Since taking office in January, Newsom has made a point of using the state budget and partnerships with regional governments to take on the arduous tasks of increasing the state’s housing supply, tempering housing costs and fighting homelessness.

In April, he announced partnerships with the cities of San Diego, Chico, Fresno, Oakland, Sacramento and San Francisco to identify state-owned parcels of land on which to build affordable housing. Newsom also allocated roughly $1.3 billion for housing development in his state budget for fiscal year 2020, which he signed June 27.

The advisory group’s first three regional meetings are planned for August in the Central Valley, September in Southern California and October in Northern California.

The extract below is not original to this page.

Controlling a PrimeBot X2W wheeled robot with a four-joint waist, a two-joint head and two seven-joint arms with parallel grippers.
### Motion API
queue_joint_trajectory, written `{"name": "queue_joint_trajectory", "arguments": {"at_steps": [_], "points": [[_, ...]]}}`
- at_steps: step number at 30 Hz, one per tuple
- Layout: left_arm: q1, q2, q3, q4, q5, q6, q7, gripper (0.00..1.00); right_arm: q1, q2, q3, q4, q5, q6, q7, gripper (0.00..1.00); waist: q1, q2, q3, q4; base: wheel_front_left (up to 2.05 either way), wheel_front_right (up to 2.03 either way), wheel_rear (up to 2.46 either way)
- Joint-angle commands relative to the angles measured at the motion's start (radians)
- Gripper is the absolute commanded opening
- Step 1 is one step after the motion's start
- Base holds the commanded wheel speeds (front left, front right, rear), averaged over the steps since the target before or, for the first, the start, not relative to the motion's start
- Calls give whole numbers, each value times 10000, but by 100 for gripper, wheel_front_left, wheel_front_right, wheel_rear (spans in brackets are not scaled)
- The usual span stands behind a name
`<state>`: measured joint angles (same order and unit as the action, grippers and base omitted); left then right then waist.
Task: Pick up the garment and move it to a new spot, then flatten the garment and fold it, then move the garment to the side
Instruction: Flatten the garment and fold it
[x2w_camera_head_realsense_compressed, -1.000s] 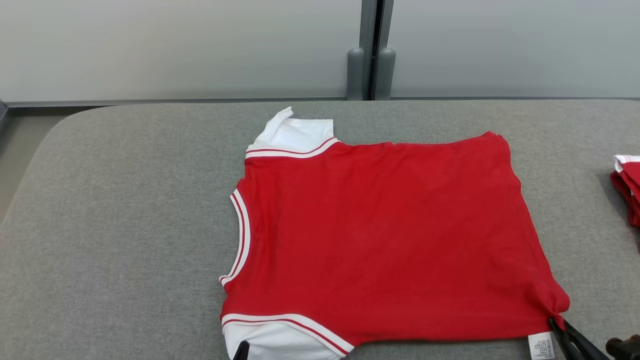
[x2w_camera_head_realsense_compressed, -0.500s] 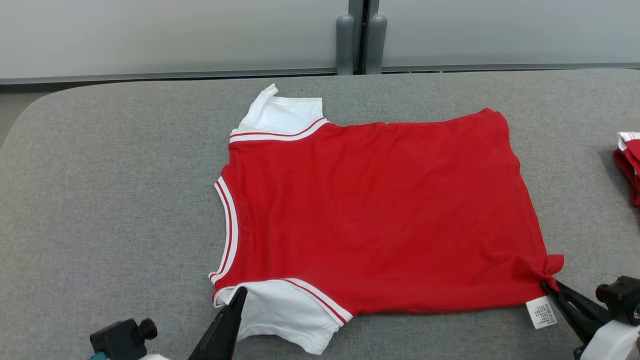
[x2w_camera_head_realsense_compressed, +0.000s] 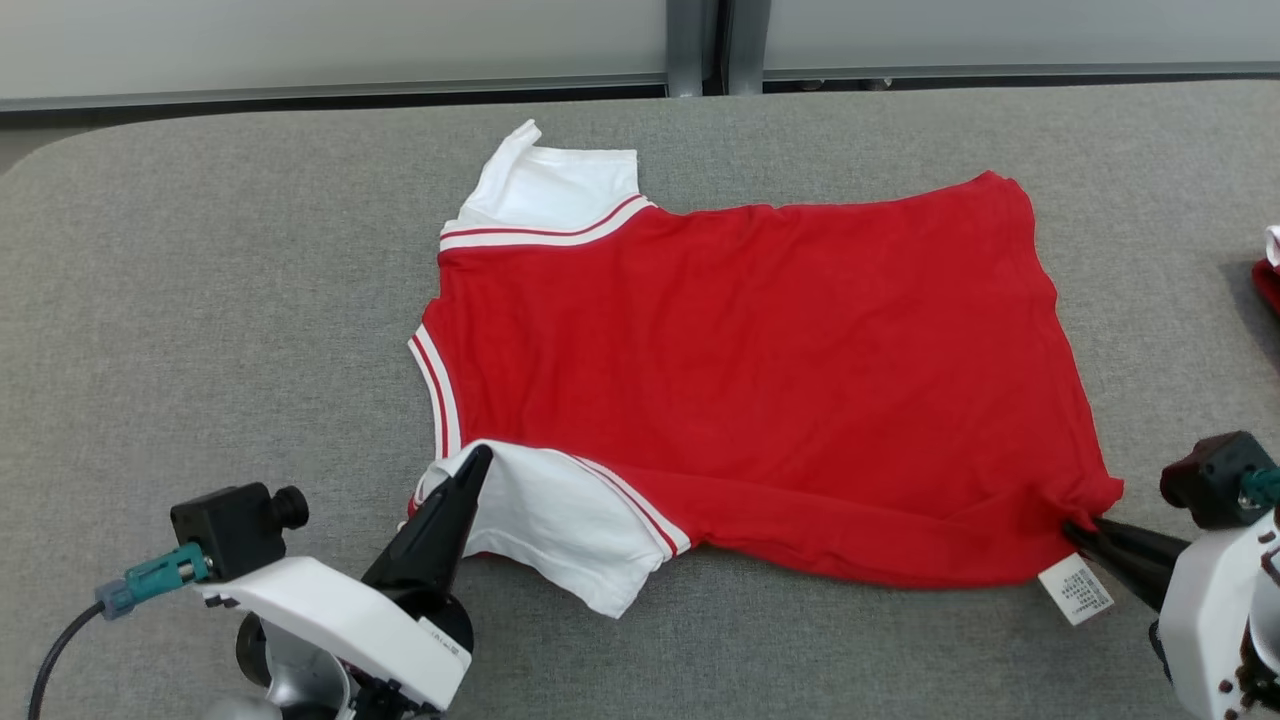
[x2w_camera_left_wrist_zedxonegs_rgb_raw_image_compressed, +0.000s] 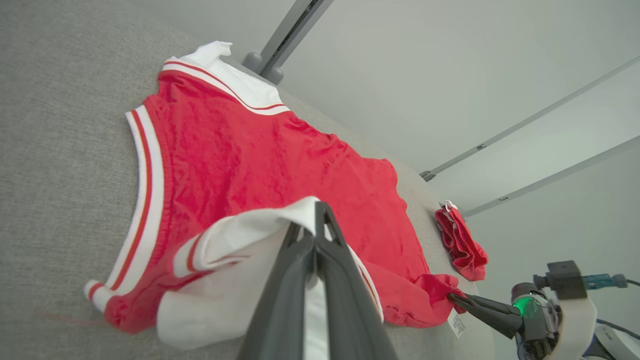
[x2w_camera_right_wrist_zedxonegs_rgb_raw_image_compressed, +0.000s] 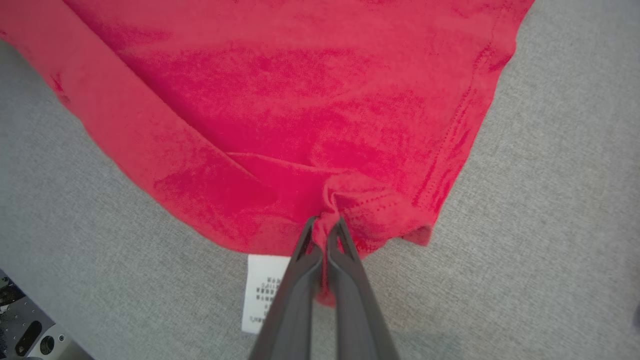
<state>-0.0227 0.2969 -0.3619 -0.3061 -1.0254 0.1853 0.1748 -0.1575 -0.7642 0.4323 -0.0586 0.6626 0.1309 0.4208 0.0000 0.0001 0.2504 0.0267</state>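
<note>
A red garment (x2w_camera_head_realsense_compressed: 760, 370) with white sleeves and striped trim lies spread on the grey table (x2w_camera_head_realsense_compressed: 200, 300), neck to the left. My left gripper (x2w_camera_head_realsense_compressed: 478, 458) is shut on the near white sleeve (x2w_camera_head_realsense_compressed: 560, 530) and holds its edge raised off the table. In the left wrist view, the left gripper (x2w_camera_left_wrist_zedxonegs_rgb_raw_image_compressed: 320, 210) has white sleeve cloth (x2w_camera_left_wrist_zedxonegs_rgb_raw_image_compressed: 225, 280) draped around its fingers. My right gripper (x2w_camera_head_realsense_compressed: 1075, 528) is shut on the garment's near right hem corner. The right wrist view shows the right gripper (x2w_camera_right_wrist_zedxonegs_rgb_raw_image_compressed: 324, 225) pinching bunched red cloth (x2w_camera_right_wrist_zedxonegs_rgb_raw_image_compressed: 310, 125) beside a white care label (x2w_camera_right_wrist_zedxonegs_rgb_raw_image_compressed: 262, 295).
A second red garment (x2w_camera_left_wrist_zedxonegs_rgb_raw_image_compressed: 462, 245) lies bunched at the table's right end (x2w_camera_head_realsense_compressed: 1268, 275). Beyond the table's far edge stands a pale wall panel with a grey post (x2w_camera_head_realsense_compressed: 700, 45). Bare table surface stretches to the left of the garment.
The head camera has tilted down, so the whole scene sits higher and both arms have come into view. The near sleeve and hem corner have risen slightly and shifted toward the far side.
</note>
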Motion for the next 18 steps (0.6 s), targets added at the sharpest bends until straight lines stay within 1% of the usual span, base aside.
{"name": "queue_joint_trajectory", "arguments": {"at_steps": [1, 2, 3, 10, 18], "points": [[-330, 86, 83, 116, -7, -27, 68, 0, -299, -250, 3, -128, 209, -3, 527, 0, 0, -1, 81, -43, 0, 0, 0], [-441, 105, 90, 170, -5, -34, 101, 0, -448, -372, 28, -196, 335, -3, 843, 0, 0, -1, 113, -47, 0, 0, 0], [-441, 105, 90, 170, -5, -34, 101, 0, -448, -372, 28, -196, 335, -3, 843, 0, 0, -1, 113, -47, 0, 0, 0], [-1068, 157, 92, 532, -98, -142, 383, 0, -1327, -709, 47, -399, 1039, -3, 2501, 0, 0, -1, 336, 55, 0, 0, 0], [-1686, 173, -84, 944, -132, -197, 790, 0, -2264, -486, 234, -83, 1328, -3, 3671, 0, 0, -1, 663, 231, 0, 0, 0]]}}
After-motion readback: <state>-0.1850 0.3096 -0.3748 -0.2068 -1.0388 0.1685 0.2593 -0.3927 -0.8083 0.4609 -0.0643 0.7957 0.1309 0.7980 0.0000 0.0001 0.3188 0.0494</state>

Exact dates, locations and working group presenters will be announced closer to the meeting times.

In addition to Ridley-Thomas and Steinberg, the elected officials named to the group are San Diego County Supervisor Nathan Fletcher, Riverside County Supervisor V. Manuel Perez, Oakland Mayor Libby Schaaf, Fresno City Councilwoman Esmeralda Soria and Arcata City Councilwoman Sofia Pereira.

The six institutional representatives are County Welfare Directors Association of California Executive Director Frank Mecca; Corporation for Supportive Housing Associate Director Sharon Rapport; Western Center on Law and Poverty policy advocate Anya Lawler; County Behavioral Health Directors Association Executive Director Michelle Cabrera; former U.S. Interagency Council on Homelessness Director Philip Mangano; and former Department of Social Services Director Will Lightbourne.